** RAW DATA follows **
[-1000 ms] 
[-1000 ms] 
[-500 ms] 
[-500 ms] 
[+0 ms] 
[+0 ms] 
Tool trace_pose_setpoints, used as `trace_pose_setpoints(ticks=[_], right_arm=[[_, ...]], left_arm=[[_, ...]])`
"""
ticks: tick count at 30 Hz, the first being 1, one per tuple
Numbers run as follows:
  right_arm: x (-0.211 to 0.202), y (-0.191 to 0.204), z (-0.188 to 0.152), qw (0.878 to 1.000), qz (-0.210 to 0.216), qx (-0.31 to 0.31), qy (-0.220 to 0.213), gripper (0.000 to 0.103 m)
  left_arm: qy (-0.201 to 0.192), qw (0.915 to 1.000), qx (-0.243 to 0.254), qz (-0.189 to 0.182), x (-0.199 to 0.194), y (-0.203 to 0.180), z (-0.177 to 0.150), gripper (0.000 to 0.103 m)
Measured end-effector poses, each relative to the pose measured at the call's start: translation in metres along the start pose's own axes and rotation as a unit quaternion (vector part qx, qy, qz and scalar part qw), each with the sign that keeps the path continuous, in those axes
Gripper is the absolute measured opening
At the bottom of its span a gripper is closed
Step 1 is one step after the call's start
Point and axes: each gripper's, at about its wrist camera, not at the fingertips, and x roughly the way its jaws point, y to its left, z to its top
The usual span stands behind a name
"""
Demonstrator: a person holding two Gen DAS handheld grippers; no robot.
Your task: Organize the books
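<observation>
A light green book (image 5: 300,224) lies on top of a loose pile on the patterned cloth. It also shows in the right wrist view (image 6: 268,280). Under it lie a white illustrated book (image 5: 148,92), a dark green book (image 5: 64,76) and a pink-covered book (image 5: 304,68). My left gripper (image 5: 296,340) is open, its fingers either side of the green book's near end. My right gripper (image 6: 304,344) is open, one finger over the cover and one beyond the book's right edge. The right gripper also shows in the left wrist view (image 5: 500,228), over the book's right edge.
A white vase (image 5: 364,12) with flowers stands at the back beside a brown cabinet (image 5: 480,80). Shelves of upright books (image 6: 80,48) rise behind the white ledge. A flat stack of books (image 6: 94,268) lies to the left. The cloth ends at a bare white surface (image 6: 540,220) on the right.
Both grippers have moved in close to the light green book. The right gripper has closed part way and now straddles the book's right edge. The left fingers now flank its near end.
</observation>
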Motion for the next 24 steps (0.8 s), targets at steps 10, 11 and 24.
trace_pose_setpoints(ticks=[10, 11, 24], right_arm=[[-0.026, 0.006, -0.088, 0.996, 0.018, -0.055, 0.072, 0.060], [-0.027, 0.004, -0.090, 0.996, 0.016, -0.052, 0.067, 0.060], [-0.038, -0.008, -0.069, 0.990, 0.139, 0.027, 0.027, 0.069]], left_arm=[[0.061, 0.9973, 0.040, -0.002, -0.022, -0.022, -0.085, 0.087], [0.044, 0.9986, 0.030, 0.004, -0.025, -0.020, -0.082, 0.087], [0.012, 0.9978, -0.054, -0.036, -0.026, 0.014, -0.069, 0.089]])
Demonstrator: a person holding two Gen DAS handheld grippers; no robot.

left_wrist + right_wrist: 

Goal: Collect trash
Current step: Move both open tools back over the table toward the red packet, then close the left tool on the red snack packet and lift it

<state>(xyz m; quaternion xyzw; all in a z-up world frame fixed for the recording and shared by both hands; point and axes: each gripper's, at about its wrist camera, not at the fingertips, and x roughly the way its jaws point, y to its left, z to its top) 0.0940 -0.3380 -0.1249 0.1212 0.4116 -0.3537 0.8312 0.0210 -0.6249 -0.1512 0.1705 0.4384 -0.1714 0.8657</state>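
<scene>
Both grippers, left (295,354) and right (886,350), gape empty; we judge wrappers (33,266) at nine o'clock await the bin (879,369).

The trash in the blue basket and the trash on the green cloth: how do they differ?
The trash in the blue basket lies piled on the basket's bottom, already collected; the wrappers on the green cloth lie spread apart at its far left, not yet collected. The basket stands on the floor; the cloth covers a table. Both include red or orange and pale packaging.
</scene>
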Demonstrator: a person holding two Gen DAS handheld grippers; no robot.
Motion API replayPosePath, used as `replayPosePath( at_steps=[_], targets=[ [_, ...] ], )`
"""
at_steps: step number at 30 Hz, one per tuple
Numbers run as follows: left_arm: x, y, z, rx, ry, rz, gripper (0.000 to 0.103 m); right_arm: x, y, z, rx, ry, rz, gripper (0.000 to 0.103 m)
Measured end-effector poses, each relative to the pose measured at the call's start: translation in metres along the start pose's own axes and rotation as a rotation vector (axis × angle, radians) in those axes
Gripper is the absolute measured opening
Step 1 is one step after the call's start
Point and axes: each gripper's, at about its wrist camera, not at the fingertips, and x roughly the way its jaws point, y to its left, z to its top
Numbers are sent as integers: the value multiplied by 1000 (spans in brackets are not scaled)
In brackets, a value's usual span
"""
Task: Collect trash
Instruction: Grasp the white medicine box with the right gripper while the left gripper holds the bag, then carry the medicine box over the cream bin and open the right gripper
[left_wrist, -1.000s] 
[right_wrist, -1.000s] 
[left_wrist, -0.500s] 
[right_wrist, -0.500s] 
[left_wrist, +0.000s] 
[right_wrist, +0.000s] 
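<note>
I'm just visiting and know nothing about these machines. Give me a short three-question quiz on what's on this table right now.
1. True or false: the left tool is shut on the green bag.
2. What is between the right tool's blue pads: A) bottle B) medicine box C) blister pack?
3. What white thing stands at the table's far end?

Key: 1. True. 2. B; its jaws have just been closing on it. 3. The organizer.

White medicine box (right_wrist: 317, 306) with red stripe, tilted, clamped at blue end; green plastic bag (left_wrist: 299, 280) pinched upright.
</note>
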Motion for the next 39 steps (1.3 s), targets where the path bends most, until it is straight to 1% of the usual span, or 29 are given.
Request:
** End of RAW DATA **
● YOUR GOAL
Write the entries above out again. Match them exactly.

● ANSWER SECTION
[-1000 ms] 
[-1000 ms] 
[-500 ms] 
[-500 ms] 
[+0 ms] 
[+0 ms] 
Tool trace_pose_setpoints, used as `trace_pose_setpoints(ticks=[_], right_arm=[[_, ...]], left_arm=[[_, ...]])`
"""
ticks: tick count at 30 Hz, the first being 1, one per tuple
Numbers run as follows:
  right_arm: x (-0.211 to 0.202), y (-0.191 to 0.204), z (-0.188 to 0.152), qw (0.878 to 1.000), qz (-0.210 to 0.216), qx (-0.31 to 0.31), qy (-0.220 to 0.213), gripper (0.000 to 0.103 m)
  left_arm: qy (-0.201 to 0.192), qw (0.915 to 1.000), qx (-0.243 to 0.254), qz (-0.189 to 0.182), x (-0.199 to 0.194), y (-0.203 to 0.180), z (-0.177 to 0.150), gripper (0.000 to 0.103 m)
Measured end-effector poses, each relative to the pose measured at the call's start: translation in metres along the start pose's own axes and rotation as a unit quaternion (vector part qx, qy, qz and scalar part qw), each with the sign that keeps the path continuous, in those axes
Gripper is the absolute measured opening
At the bottom of its span a gripper is closed
Step 1 is one step after the call's start
Point and axes: each gripper's, at about its wrist camera, not at the fingertips, and x roughly the way its jaws point, y to its left, z to its top
The usual span stands behind a name
"""
Demonstrator: a person holding two Gen DAS handheld grippers; no robot.
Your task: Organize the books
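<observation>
A light green book (image 5: 300,224) lies on top of a loose pile on the patterned cloth. It also shows in the right wrist view (image 6: 268,280). Under it lie a white illustrated book (image 5: 148,92), a dark green book (image 5: 64,76) and a pink-covered book (image 5: 304,68). My left gripper (image 5: 296,340) is open, its fingers either side of the green book's near end. My right gripper (image 6: 304,344) is open, one finger over the cover and one beyond the book's right edge. The right gripper also shows in the left wrist view (image 5: 500,228), over the book's right edge.
A white vase (image 5: 364,12) with flowers stands at the back beside a brown cabinet (image 5: 480,80). Shelves of upright books (image 6: 80,48) rise behind the white ledge. A flat stack of books (image 6: 94,268) lies to the left. The cloth ends at a bare white surface (image 6: 540,220) on the right.
Both grippers have moved in close to the light green book. The right gripper has closed part way and now straddles the book's right edge. The left fingers now flank its near end.
</observation>
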Motion for the next 24 steps (0.8 s), targets at steps 10, 11 and 24.
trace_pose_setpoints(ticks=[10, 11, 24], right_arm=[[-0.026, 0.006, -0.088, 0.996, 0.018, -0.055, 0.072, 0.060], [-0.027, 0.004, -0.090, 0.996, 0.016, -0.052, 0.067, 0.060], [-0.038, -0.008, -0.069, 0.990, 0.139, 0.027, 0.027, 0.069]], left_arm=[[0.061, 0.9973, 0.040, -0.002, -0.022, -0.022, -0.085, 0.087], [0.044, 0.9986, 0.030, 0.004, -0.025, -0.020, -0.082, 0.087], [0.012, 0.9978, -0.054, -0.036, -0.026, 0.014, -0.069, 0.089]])
Demonstrator: a person holding two Gen DAS handheld grippers; no robot.

left_wrist + right_wrist: 

Goal: Collect trash
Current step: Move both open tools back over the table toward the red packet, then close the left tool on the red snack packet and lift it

<state>(xyz m; quaternion xyzw; all in a z-up world frame fixed for the recording and shared by both hands; point and axes: each gripper's, at about its wrist camera, not at the fingertips, and x roughly the way its jaws point, y to its left, z to its top) 0.0940 -0.3380 -0.1249 0.1212 0.4116 -0.3537 0.8312 0.0210 -0.6249 -0.1512 0.1705 0.4384 -0.1714 0.8657</state>
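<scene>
Both grippers, left (295,354) and right (886,350), gape empty; we judge wrappers (33,266) at nine o'clock await the bin (879,369).

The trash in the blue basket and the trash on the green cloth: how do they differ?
The trash in the blue basket lies piled on the basket's bottom, already collected; the wrappers on the green cloth lie spread apart at its far left, not yet collected. The basket stands on the floor; the cloth covers a table. Both include red or orange and pale packaging.
</scene>
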Demonstrator: a person holding two Gen DAS handheld grippers; no robot.
Motion API replayPosePath, used as `replayPosePath( at_steps=[_], targets=[ [_, ...] ], )`
"""
at_steps: step number at 30 Hz, one per tuple
Numbers run as follows: left_arm: x, y, z, rx, ry, rz, gripper (0.000 to 0.103 m); right_arm: x, y, z, rx, ry, rz, gripper (0.000 to 0.103 m)
Measured end-effector poses, each relative to the pose measured at the call's start: translation in metres along the start pose's own axes and rotation as a rotation vector (axis × angle, radians) in those axes
Gripper is the absolute measured opening
Step 1 is one step after the call's start
Point and axes: each gripper's, at about its wrist camera, not at the fingertips, and x roughly the way its jaws point, y to its left, z to its top
Numbers are sent as integers: the value multiplied by 1000 (spans in brackets are not scaled)
In brackets, a value's usual span
"""
Task: Collect trash
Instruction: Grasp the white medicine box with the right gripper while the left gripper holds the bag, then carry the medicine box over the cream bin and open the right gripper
[left_wrist, -1.000s] 
[right_wrist, -1.000s] 
[left_wrist, -0.500s] 
[right_wrist, -0.500s] 
[left_wrist, +0.000s] 
[right_wrist, +0.000s] 
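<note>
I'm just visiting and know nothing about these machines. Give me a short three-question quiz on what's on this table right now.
1. True or false: the left tool is shut on the green bag.
2. What is between the right tool's blue pads: A) bottle B) medicine box C) blister pack?
3. What white thing stands at the table's far end?

Key: 1. True. 2. B; its jaws have just been closing on it. 3. The organizer.

White medicine box (right_wrist: 317, 306) with red stripe, tilted, clamped at blue end; green plastic bag (left_wrist: 299, 280) pinched upright.
</note>
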Motion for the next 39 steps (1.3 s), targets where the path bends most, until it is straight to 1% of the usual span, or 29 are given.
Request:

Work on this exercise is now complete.